For example, suppose Alice wants to encrypt a message using a Vigenere cipher with the cipher key word "WARTHOG". To encipher the first letter, she moves the "W" on the inner disk to match up with the "a" on the outer disk, and then finds the ciphertext letter on the inner disk matching the desired plaintext letter on the outer disk. Next, Alice enciphers the second letter on the inner wheel by moving the "A" on the inner disc to match the "a" on the outer disk, then looking up the ciphertext letter on the inner disk that matches the desired plaintext letter on the outer disk. She repeats this process for the rest of the keyword, and then starts all over again at the beginning of the keyword.

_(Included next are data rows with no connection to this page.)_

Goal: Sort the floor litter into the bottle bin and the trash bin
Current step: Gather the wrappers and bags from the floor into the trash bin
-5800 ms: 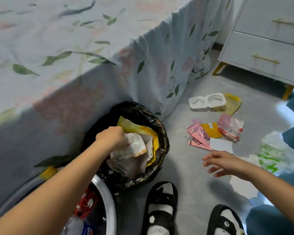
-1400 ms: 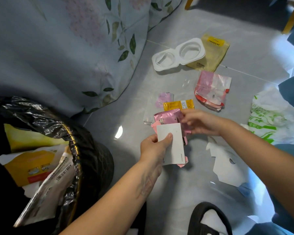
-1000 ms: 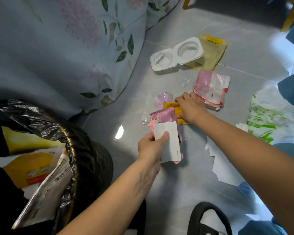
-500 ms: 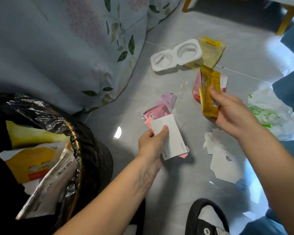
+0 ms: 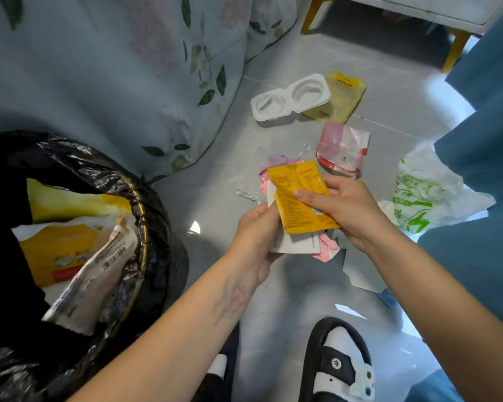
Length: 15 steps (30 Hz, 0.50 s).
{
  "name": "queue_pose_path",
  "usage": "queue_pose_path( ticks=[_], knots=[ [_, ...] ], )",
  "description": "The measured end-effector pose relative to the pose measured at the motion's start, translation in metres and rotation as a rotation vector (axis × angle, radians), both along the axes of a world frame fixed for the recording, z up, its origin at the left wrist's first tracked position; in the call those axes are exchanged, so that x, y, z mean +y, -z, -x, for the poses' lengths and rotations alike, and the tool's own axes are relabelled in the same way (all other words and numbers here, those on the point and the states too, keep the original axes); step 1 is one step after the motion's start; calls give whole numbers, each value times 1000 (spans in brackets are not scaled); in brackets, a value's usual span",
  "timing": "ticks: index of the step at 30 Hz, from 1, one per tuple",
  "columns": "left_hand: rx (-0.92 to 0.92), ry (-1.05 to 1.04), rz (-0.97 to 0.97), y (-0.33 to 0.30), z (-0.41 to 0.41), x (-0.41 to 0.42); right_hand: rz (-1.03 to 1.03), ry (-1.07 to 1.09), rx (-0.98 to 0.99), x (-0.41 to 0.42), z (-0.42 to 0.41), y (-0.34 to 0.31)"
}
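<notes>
My left hand [image 5: 254, 236] grips a stack of flat litter above the floor: a white card [image 5: 298, 245] with pink wrappers [image 5: 327, 252] under it. My right hand [image 5: 343, 206] presses a yellow sachet [image 5: 298, 195] onto the top of that stack, thumb across it. The trash bin [image 5: 154, 227], lined with a black bag, stands at the left and holds yellow and white packaging. On the floor beyond lie a white plastic two-cup tray [image 5: 291, 100], a yellow pouch [image 5: 341, 97], a pink and red wrapper [image 5: 341, 147] and a clear wrapper [image 5: 249, 188].
A floral bedsheet [image 5: 128, 76] hangs down behind the bin. A white bag with green print [image 5: 427, 190] and torn white paper [image 5: 360, 274] lie at the right beside blue fabric [image 5: 485, 169]. My sandalled feet [image 5: 336, 364] are at the bottom. A cabinet's yellow legs [image 5: 455, 52] stand at the back.
My right hand lifted the yellow sachet off the floor and brought it left onto the stack held in my left hand. The left hand kept its grip on the card and wrappers.
</notes>
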State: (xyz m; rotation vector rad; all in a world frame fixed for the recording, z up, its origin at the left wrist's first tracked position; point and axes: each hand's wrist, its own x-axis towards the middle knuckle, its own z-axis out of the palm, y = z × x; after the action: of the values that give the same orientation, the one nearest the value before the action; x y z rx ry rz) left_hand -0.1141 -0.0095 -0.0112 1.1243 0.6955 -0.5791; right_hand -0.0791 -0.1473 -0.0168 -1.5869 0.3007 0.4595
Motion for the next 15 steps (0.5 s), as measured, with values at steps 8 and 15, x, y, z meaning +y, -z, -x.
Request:
queue_pose_path(
  ticks=[8, 15],
  knots=[
    [-272, 67, -298, -48, 36, 31, 0, -62, -90, 31, 26, -39],
    [-538, 76, -560, -140, 55, 113, -134, -356, 162, 63, 38, -97]
  ],
)
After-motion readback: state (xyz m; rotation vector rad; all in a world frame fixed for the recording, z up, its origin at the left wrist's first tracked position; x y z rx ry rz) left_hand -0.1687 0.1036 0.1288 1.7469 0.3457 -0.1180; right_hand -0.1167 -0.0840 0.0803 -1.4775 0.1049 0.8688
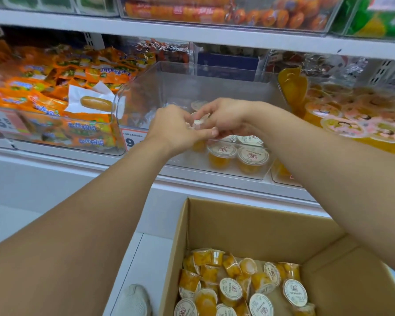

* The cipher disk led to a more sophisticated cipher machine, invented late in the 19th century by a French military officer named Etienne Bazeries, and known as the "Bazeries cylinder". (The basic idea was actually invented by American President Thomas Jefferson a century earlier, but then forgotten.) A Bazeries cylinder consists of a set of roughly 20 to 30 numbered disks, with a different cipher alphabet on the edge of each disk, and a hole in the center of the disks to allow them to be stacked on an axle. The disks are removeable and can be mounted on the axle in any order desired. The order of the disks can be considered the cipher key for the Bazeries cylinder, with both Alice and Bob arranging the disks in the same predefined order.

To encrypt a message, Alice rotates the disks to produce the plaintext message along one "row" of the stack of disks, and then selects another row as the ciphertext. To decrypt the message, Bob rotates the disks on his cylinder to produce the ciphertext along a row. It is handy if both Alice and Bob know the offset of the row, but not really necessary since Bob can simply look around the cylinder to find a row that makes sense. It was also possible to implement the same scheme with strips containing cipher alphabets inserted on a frame. Both schemes were used in World War I and well into World War II; they provided strong encryption, but they were hardly indecipherable.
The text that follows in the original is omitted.